▸ **Task statement**
All that is needed is every record, duplicated exactly.

▸ **Records supplied**
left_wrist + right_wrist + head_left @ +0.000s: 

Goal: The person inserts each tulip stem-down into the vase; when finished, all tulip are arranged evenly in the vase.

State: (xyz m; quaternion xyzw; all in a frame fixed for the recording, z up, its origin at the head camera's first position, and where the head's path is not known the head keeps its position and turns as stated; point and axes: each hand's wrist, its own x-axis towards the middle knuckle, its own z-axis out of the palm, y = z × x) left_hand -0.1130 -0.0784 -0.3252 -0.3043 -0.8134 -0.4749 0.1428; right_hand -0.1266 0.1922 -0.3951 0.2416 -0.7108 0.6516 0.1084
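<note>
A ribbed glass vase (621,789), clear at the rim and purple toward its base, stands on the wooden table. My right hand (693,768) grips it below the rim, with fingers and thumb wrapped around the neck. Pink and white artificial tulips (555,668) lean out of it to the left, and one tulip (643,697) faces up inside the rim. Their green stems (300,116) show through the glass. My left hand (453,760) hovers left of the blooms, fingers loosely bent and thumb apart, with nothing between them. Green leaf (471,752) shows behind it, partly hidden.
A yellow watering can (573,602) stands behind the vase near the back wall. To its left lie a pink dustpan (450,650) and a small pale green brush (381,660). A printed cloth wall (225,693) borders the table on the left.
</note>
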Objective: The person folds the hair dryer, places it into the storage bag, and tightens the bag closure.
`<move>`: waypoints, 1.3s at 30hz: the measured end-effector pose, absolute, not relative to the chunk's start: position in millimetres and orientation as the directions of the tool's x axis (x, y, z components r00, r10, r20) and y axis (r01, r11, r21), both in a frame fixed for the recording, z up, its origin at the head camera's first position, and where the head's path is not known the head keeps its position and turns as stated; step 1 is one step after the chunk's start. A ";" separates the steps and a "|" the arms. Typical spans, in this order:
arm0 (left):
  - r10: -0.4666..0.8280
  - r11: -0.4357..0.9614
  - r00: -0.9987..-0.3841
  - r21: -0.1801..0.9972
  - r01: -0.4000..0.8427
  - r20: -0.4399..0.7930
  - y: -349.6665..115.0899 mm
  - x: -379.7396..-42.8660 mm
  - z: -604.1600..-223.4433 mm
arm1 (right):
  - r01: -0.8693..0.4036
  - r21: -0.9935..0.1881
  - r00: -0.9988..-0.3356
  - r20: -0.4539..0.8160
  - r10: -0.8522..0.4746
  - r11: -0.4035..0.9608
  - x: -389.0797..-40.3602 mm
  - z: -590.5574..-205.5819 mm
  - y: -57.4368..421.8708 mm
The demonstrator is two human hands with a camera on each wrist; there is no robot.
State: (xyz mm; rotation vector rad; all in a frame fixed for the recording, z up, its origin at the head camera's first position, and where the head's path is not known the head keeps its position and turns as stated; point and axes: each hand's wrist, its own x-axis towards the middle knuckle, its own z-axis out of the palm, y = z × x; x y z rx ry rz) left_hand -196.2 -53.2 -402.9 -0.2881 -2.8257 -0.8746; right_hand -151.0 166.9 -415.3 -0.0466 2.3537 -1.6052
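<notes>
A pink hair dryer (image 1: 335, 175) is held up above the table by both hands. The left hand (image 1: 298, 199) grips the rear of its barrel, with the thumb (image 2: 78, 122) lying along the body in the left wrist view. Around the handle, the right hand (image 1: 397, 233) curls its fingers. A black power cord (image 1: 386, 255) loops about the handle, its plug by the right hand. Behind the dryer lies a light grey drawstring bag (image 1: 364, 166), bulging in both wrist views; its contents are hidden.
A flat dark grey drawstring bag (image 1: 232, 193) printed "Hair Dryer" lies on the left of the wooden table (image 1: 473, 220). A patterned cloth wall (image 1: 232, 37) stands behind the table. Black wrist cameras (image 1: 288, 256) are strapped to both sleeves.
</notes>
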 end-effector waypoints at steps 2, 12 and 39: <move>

▸ **Answer space**
left_wrist + right_wrist + head_left @ +0.000s: 

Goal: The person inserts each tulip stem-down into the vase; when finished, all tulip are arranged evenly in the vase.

State: (xyz m; quaternion xyzw; all in a frame fixed for the recording, z up, its origin at the head camera's first position, and where the head's path is not known the head keeps its position and turns as stated; point and axes: each hand's wrist, its own x-axis towards the middle knuckle, its own z-axis out of the palm, y = z × x) left_hand -0.1130 -0.0784 -0.3252 -0.3043 -0.8134 -0.4749 0.1428; right_hand -0.1266 0.1922 -0.3951 0.2416 -0.7108 0.6516 0.1084
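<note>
A ribbed glass vase (621,789), clear at the rim and purple toward its base, stands on the wooden table. My right hand (693,768) grips it below the rim, with fingers and thumb wrapped around the neck. Pink and white artificial tulips (555,668) lean out of it to the left, and one tulip (643,697) faces up inside the rim. Their green stems (300,116) show through the glass. My left hand (453,760) hovers left of the blooms, fingers loosely bent and thumb apart, with nothing between them. Green leaf (471,752) shows behind it, partly hidden.
A yellow watering can (573,602) stands behind the vase near the back wall. To its left lie a pink dustpan (450,650) and a small pale green brush (381,660). A printed cloth wall (225,693) borders the table on the left.
</note>
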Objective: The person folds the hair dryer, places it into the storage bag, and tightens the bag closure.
`<move>`: waypoints, 1.3s at 30hz: the measured end-effector pose, absolute, not relative to the chunk's start: position in millimetres and orientation as the directions of the tool's x axis (x, y, z components r00, r10, r20) and y axis (r01, r11, r21), both in a frame fixed for the recording, z up, its origin at the head camera's first position, and where the head's path is not known the head keeps its position and turns as stated; step 1 is one step after the chunk's start. A ";" separates the steps and a "|" the arms. Typical spans, in this order:
arm0 (left):
  - r10: -0.4666..0.8280
  - r11: -0.4357..0.9614
  - r00: -0.9987..-0.3841
  - r21: -0.1801..0.9972
  - r01: -0.4000..0.8427
  - r20: -0.4399..0.7930
  - y: -349.6665..115.0899 mm
  - x: -379.7396..-42.8660 mm
  - z: -604.1600..-223.4433 mm
arm1 (right):
  - r01: -0.8693..0.4036
  - r21: -0.9935..0.1881
  - r00: -0.9988..-0.3356
  - r20: -0.4539..0.8160
  - r10: -0.8522..0.4746
  - r11: -0.4035..0.9608
  - x: -389.0797..-40.3602 mm
  - z: -590.5574..-205.5819 mm
  - y: -57.4368..421.8708 mm
The demonstrator is two human hands with a camera on each wrist; there is no robot.
State: (xyz mm; rotation vector rad; all in a frame fixed for the recording, z up, its origin at the head camera's first position, and where the head's path is not known the head keeps its position and turns as stated; point and axes: each hand's wrist, its own x-axis towards the middle knuckle, its own z-axis out of the palm, y = z × x; x y z rx ry rz) left_hand -196.2 -53.2 -402.9 -0.2881 -2.8257 -0.8746; right_hand -151.0 166.9 -415.3 -0.0466 2.3537 -1.6052
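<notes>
A pink hair dryer (image 1: 335, 175) is held up above the table by both hands. The left hand (image 1: 298, 199) grips the rear of its barrel, with the thumb (image 2: 78, 122) lying along the body in the left wrist view. Around the handle, the right hand (image 1: 397, 233) curls its fingers. A black power cord (image 1: 386, 255) loops about the handle, its plug by the right hand. Behind the dryer lies a light grey drawstring bag (image 1: 364, 166), bulging in both wrist views; its contents are hidden.
A flat dark grey drawstring bag (image 1: 232, 193) printed "Hair Dryer" lies on the left of the wooden table (image 1: 473, 220). A patterned cloth wall (image 1: 232, 37) stands behind the table. Black wrist cameras (image 1: 288, 256) are strapped to both sleeves.
</notes>
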 end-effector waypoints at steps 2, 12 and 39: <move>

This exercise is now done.